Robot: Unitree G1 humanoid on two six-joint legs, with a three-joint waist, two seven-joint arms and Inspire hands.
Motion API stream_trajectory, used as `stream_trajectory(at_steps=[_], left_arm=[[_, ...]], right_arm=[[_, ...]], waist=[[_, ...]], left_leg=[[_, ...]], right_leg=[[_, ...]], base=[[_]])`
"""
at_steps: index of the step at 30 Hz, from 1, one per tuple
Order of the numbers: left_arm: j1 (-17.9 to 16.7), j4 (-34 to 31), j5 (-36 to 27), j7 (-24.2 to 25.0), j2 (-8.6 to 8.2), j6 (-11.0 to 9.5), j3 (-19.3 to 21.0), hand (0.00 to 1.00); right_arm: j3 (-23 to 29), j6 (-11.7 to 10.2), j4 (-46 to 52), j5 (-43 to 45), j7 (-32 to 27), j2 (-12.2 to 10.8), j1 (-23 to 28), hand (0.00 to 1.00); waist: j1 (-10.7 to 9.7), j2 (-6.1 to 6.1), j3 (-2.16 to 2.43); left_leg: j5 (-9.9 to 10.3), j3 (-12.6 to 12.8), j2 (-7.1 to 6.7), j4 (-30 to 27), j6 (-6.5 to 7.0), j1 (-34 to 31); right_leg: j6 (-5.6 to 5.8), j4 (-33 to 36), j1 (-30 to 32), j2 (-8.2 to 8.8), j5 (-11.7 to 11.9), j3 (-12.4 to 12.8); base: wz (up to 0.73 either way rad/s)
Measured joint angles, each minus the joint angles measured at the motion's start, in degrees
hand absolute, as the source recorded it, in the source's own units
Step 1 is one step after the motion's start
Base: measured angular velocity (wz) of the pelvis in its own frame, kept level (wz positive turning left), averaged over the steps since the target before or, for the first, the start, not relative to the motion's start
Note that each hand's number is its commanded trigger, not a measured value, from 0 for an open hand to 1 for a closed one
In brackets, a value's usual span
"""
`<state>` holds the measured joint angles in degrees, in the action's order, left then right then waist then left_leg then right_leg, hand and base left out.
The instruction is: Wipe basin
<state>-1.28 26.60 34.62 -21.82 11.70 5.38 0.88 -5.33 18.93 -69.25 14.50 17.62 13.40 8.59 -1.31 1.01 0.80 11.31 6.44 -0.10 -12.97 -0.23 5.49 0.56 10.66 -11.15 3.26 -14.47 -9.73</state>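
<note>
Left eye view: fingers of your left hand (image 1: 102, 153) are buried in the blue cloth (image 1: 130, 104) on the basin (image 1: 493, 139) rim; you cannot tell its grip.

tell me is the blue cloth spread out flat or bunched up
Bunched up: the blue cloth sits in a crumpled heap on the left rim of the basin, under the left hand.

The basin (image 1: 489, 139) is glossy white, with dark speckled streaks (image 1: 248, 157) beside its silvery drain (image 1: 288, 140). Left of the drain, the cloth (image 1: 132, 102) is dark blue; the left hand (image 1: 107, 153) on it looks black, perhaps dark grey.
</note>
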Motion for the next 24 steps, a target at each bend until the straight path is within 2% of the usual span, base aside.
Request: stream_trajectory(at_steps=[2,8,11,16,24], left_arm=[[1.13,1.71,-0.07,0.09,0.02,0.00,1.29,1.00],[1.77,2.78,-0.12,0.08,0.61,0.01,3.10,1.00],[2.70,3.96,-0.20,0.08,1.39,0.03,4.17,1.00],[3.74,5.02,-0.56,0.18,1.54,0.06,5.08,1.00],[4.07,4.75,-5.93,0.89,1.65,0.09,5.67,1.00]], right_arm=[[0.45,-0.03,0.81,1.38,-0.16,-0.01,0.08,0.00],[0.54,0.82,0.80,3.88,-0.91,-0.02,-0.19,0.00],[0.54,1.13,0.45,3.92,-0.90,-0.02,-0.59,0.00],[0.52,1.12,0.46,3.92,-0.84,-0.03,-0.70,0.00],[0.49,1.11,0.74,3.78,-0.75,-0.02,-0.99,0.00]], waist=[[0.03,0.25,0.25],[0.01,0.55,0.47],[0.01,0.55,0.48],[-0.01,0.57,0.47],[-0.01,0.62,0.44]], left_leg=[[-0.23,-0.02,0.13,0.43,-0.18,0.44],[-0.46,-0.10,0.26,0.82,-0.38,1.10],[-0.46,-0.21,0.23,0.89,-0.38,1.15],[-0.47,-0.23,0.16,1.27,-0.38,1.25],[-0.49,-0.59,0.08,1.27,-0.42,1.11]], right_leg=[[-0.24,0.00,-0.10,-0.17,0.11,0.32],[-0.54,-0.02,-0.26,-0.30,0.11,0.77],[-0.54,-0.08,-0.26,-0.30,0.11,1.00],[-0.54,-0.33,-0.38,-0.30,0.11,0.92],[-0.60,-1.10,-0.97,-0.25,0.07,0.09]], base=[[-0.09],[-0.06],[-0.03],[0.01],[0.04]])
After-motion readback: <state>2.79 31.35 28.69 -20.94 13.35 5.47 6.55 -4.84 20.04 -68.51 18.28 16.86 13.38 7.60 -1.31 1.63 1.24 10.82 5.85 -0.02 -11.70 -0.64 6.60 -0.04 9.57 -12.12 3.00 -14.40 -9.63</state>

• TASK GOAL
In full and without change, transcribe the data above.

• THE COMPLETED TASK
Robot: Unitree G1 humanoid on two six-joint legs, with a three-joint waist, two seven-joint arms and Inspire hands.
Motion API stream_trajectory, used as `stream_trajectory(at_steps=[_], left_arm=[[_, ...]], right_arm=[[_, ...]], waist=[[_, ...]], left_leg=[[_, ...]], right_leg=[[_, ...]], base=[[_]])`
"""
at_steps: index of the step at 30 Hz, from 1, one per tuple
Order of the numbers: left_arm: j1 (-17.9 to 16.7), j4 (-34 to 31), j5 (-36 to 27), j7 (-24.2 to 25.0), j2 (-8.6 to 8.2), j6 (-11.0 to 9.5), j3 (-19.3 to 21.0), hand (0.00 to 1.00); right_arm: j3 (-23 to 29), j6 (-11.7 to 10.2), j4 (-46 to 52), j5 (-43 to 45), j7 (-32 to 27), j2 (-12.2 to 10.8), j1 (-23 to 28), hand (0.00 to 1.00); waist: j1 (-10.7 to 9.7), j2 (-6.1 to 6.1), j3 (-2.16 to 2.43); left_leg: j5 (-9.9 to 10.3), j3 (-12.6 to 12.8), j2 (-7.1 to 6.7), j4 (-30 to 27), j6 (-6.5 to 7.0), j1 (-34 to 31); right_leg: j6 (-5.6 to 5.8), j4 (-33 to 36), j1 (-30 to 32), j2 (-8.2 to 8.8), j5 (-11.7 to 11.9), j3 (-12.4 to 12.8); base: wz (up to 0.73 either way rad/s)
Measured joint angles, each minus the joint angles measured at the motion's start, in degrees
hand absolute, as the source recorded it, in the source's own units
Step 1 is one step after the motion's start
Base: measured angular velocity (wz) of the pelvis in its own frame, kept level (wz positive turning left), averaged over the steps since the target before or, for the first, the start, not relative to the motion's start
Note that each hand's number is its commanded trigger, not a measured value, from 0 for an open hand to 1 for a closed one
In brackets, a value's usual span
"""
`<state>` holds the measured joint angles in degrees, in the action's order, left then right then waist then left_leg then right_leg, hand and base left out.
The instruction is: Wipe basin
<state>-1.28 26.60 34.62 -21.82 11.70 5.38 0.88 -5.33 18.93 -69.25 14.50 17.62 13.40 8.59 -1.31 1.01 0.80 11.31 6.44 -0.10 -12.97 -0.23 5.49 0.56 10.66 -11.15 3.26 -14.47 -9.73</state>
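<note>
Left eye view: fingers of your left hand (image 1: 102, 153) are buried in the blue cloth (image 1: 130, 104) on the basin (image 1: 493, 139) rim; you cannot tell its grip.

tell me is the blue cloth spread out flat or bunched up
Bunched up: the blue cloth sits in a crumpled heap on the left rim of the basin, under the left hand.

The basin (image 1: 489, 139) is glossy white, with dark speckled streaks (image 1: 248, 157) beside its silvery drain (image 1: 288, 140). Left of the drain, the cloth (image 1: 132, 102) is dark blue; the left hand (image 1: 107, 153) on it looks black, perhaps dark grey.
</note>
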Motion for the next 24 steps, a target at each bend until the straight path is within 2% of the usual span, base aside.
Request: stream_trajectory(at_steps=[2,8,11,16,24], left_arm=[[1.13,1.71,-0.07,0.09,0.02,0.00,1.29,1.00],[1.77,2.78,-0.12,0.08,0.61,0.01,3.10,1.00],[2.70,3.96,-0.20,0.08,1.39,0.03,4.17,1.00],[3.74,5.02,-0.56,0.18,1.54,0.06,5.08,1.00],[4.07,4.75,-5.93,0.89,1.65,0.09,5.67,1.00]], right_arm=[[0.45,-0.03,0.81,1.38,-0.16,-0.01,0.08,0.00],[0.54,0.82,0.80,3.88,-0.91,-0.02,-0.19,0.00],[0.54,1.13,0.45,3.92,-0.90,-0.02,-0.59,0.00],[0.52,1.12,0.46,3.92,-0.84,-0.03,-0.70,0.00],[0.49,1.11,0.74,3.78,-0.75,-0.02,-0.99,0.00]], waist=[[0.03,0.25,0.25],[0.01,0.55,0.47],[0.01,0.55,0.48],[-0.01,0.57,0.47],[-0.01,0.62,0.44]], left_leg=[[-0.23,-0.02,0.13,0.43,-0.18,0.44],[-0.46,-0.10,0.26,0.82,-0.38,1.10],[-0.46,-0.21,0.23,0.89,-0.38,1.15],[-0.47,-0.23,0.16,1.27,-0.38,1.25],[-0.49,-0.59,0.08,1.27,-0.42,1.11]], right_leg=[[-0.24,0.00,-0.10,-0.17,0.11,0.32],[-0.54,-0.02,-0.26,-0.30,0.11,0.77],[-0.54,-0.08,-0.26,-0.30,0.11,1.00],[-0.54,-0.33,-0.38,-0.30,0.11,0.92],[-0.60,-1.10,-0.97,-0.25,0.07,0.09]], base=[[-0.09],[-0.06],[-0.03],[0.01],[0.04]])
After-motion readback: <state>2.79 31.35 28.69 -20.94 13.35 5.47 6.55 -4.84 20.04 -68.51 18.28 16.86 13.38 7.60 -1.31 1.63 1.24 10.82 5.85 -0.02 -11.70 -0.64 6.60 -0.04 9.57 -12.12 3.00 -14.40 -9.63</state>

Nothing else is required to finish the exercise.